• _Task description_
Through the last line of the entries, please copy every line exactly, starting with the one that contains "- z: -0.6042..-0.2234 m".
------ Records supplied
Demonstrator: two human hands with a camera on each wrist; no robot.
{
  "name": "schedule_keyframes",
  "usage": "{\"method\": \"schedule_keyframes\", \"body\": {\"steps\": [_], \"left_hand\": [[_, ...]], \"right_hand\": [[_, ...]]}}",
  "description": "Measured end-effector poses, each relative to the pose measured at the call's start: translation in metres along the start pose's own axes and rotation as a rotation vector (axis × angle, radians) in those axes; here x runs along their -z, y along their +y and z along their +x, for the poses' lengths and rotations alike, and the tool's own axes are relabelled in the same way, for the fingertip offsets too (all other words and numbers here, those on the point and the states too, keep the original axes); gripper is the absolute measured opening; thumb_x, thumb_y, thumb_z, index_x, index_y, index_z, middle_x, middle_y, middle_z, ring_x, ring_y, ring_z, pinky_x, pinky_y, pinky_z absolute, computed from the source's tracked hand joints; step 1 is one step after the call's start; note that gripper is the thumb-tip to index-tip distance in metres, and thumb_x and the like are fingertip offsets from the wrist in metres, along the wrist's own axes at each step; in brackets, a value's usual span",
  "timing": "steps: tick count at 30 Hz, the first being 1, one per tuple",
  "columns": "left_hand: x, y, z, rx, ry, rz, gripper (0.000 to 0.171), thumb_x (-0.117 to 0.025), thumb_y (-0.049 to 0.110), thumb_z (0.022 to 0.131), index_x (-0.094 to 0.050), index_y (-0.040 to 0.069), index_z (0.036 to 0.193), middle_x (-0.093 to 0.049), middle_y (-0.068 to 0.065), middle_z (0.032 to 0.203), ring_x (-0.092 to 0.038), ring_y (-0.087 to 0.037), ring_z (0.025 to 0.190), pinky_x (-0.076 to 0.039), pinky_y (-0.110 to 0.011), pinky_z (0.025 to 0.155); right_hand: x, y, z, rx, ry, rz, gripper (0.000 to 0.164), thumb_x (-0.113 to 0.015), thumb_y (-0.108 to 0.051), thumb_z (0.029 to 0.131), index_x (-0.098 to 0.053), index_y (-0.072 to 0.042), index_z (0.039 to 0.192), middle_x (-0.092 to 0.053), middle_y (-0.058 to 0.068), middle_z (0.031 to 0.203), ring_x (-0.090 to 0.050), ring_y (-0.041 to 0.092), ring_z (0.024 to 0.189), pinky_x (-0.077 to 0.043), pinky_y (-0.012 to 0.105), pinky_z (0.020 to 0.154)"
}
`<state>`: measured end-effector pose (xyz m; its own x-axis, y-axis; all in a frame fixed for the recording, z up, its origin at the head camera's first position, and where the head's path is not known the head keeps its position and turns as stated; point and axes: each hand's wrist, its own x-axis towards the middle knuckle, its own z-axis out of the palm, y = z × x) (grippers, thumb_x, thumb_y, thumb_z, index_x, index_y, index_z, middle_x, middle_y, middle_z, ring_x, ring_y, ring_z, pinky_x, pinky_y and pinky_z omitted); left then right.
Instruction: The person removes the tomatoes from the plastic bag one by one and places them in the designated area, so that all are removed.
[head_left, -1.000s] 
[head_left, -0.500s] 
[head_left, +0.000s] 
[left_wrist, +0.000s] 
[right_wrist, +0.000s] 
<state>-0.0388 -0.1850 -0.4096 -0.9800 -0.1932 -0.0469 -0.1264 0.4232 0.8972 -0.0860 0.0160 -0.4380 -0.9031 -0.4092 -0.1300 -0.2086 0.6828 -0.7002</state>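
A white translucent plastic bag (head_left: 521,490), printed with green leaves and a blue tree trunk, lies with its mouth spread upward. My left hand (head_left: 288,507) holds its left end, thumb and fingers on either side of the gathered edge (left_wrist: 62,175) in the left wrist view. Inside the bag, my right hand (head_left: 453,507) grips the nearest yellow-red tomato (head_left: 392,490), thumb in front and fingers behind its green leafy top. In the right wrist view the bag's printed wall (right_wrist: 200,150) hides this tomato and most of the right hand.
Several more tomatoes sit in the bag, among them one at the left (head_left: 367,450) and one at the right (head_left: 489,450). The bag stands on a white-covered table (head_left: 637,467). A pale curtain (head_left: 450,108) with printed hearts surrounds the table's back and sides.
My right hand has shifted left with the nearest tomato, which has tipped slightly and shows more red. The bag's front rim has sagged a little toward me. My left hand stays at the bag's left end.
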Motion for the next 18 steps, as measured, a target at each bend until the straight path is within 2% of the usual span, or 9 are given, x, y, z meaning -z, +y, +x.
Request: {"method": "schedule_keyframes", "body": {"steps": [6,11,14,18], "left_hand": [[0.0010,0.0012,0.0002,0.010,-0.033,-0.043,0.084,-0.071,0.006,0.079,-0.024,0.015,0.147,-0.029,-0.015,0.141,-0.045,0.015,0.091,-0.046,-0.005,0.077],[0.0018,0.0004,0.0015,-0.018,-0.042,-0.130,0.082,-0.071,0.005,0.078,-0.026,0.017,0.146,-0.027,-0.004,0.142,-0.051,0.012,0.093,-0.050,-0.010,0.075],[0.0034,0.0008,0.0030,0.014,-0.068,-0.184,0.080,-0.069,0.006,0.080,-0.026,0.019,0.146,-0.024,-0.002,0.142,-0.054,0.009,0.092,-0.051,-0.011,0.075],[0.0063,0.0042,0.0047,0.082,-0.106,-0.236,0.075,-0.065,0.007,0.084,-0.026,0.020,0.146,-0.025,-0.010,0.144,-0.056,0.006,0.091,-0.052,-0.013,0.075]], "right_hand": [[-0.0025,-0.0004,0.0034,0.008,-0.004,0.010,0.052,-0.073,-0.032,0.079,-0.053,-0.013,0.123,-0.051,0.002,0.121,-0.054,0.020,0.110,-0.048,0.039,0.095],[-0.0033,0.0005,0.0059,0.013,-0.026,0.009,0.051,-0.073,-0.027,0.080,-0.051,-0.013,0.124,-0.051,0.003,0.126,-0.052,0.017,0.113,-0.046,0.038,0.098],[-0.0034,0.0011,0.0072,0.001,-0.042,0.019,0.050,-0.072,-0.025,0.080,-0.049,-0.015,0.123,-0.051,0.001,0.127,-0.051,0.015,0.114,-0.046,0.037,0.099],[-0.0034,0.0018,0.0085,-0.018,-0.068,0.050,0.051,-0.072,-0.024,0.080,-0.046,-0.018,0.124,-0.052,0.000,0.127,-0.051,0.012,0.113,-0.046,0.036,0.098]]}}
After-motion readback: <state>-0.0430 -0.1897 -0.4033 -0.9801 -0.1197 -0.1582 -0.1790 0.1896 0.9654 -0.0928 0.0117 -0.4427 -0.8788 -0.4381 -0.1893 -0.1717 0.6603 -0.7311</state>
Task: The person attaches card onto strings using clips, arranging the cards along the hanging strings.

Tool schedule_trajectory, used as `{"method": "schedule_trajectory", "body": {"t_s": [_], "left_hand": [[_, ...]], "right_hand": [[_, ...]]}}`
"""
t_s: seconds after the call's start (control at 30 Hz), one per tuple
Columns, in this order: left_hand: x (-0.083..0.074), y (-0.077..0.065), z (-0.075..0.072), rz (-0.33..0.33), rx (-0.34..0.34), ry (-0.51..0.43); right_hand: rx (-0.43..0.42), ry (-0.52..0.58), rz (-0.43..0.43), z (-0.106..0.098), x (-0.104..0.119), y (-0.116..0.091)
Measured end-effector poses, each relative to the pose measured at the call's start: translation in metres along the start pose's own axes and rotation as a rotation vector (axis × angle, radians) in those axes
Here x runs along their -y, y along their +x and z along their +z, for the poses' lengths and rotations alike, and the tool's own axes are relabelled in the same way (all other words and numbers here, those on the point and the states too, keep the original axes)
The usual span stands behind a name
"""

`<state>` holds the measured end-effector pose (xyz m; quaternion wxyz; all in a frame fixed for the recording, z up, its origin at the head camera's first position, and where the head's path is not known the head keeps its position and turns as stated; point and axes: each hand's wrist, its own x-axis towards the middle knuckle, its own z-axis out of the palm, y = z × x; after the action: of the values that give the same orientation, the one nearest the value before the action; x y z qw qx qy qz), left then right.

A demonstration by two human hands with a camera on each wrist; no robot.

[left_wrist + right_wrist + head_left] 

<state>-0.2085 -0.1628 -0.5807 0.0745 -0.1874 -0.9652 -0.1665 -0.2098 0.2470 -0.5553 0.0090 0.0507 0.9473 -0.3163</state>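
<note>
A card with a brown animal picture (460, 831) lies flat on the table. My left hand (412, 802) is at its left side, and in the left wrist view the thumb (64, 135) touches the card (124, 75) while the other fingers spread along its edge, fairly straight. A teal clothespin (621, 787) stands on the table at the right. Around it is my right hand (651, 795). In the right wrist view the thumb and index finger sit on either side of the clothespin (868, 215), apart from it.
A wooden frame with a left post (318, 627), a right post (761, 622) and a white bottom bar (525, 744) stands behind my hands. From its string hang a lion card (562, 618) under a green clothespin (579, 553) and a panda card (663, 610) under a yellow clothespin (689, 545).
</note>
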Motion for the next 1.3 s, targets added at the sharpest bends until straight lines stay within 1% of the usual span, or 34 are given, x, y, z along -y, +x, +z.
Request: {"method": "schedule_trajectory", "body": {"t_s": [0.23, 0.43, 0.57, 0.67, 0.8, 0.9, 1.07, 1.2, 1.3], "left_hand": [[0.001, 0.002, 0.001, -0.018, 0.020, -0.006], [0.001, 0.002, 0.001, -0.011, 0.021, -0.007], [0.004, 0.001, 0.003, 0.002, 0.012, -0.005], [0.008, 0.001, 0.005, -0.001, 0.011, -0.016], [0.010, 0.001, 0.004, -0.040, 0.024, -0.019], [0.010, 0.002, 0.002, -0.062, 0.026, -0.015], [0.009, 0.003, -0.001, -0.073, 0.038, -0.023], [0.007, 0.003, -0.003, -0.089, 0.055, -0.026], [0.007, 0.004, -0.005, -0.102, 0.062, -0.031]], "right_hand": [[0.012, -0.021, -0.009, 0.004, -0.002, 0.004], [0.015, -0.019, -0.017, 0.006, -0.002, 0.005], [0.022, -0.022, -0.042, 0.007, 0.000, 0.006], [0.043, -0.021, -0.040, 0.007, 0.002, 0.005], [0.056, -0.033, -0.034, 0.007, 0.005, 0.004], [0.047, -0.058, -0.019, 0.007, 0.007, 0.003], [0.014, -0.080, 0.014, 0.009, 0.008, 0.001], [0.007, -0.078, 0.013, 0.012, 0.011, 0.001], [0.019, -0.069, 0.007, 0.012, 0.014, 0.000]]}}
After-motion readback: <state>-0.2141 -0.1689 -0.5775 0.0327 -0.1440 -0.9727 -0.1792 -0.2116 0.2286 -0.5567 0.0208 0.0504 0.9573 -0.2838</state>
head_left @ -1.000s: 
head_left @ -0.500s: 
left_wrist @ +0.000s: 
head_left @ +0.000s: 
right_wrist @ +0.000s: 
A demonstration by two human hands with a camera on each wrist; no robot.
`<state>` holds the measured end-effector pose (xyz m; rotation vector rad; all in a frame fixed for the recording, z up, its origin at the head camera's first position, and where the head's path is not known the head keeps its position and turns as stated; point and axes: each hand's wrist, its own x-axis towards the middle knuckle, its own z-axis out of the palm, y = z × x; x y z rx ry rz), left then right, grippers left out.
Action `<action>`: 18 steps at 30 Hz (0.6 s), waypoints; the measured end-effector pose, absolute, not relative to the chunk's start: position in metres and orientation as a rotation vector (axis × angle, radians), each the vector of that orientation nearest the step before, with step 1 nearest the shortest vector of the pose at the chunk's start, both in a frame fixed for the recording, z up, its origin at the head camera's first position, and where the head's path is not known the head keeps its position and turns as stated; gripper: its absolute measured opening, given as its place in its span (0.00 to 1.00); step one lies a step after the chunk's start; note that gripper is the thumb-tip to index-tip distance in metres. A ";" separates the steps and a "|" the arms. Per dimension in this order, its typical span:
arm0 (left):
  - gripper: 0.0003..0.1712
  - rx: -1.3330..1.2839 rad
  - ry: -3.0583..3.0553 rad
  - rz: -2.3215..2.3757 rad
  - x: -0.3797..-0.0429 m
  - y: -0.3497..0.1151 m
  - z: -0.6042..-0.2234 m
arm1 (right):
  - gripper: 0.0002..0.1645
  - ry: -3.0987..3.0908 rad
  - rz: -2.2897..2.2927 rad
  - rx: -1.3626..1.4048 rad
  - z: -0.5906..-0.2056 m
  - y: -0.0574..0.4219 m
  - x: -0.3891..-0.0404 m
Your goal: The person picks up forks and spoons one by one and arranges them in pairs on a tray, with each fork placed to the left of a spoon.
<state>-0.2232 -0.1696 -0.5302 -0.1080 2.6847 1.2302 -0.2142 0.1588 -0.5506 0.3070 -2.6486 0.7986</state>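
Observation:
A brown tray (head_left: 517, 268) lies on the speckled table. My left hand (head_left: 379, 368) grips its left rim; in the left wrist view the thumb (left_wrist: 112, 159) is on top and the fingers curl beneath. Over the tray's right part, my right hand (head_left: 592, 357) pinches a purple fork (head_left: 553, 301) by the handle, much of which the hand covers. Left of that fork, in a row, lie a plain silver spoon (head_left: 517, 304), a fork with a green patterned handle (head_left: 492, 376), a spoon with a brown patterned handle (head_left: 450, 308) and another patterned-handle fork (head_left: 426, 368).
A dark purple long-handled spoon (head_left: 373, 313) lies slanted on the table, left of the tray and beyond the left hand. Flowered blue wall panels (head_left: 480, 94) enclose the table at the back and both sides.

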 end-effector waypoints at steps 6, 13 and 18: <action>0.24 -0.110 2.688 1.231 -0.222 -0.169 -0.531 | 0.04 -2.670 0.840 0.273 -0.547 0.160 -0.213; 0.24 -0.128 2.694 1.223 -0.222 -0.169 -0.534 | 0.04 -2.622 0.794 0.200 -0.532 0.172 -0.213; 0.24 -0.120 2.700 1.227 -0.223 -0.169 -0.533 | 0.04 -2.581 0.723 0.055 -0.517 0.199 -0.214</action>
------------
• _Your solution_
  - z: -0.6042..-0.2234 m
arm1 (right):
  - gripper: 0.0002..0.1645
  - ry: -3.0987..3.0908 rad
  - rz: -2.2897..2.2927 rad
  - rx: -1.3626..1.4048 rad
  - z: -0.5906..-0.2056 m
  - y: -0.0574..0.4219 m
  - x: -0.3891..-0.0404 m
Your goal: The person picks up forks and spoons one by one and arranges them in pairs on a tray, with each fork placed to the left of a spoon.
<state>-0.2232 -0.1696 -0.5302 -0.1080 2.6847 1.2302 -0.2142 0.1588 -0.5506 0.3070 -2.6486 0.7986</state>
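Observation:
A brown tray (head_left: 517, 268) lies on the speckled table. My left hand (head_left: 379, 368) grips its left rim; in the left wrist view the thumb (left_wrist: 112, 159) is on top and the fingers curl beneath. Over the tray's right part, my right hand (head_left: 592, 357) pinches a purple fork (head_left: 553, 301) by the handle, much of which the hand covers. Left of that fork, in a row, lie a plain silver spoon (head_left: 517, 304), a fork with a green patterned handle (head_left: 492, 376), a spoon with a brown patterned handle (head_left: 450, 308) and another patterned-handle fork (head_left: 426, 368).
A dark purple long-handled spoon (head_left: 373, 313) lies slanted on the table, left of the tray and beyond the left hand. Flowered blue wall panels (head_left: 480, 94) enclose the table at the back and both sides.
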
 end-effector waypoints at steps 6, 13 and 18: <action>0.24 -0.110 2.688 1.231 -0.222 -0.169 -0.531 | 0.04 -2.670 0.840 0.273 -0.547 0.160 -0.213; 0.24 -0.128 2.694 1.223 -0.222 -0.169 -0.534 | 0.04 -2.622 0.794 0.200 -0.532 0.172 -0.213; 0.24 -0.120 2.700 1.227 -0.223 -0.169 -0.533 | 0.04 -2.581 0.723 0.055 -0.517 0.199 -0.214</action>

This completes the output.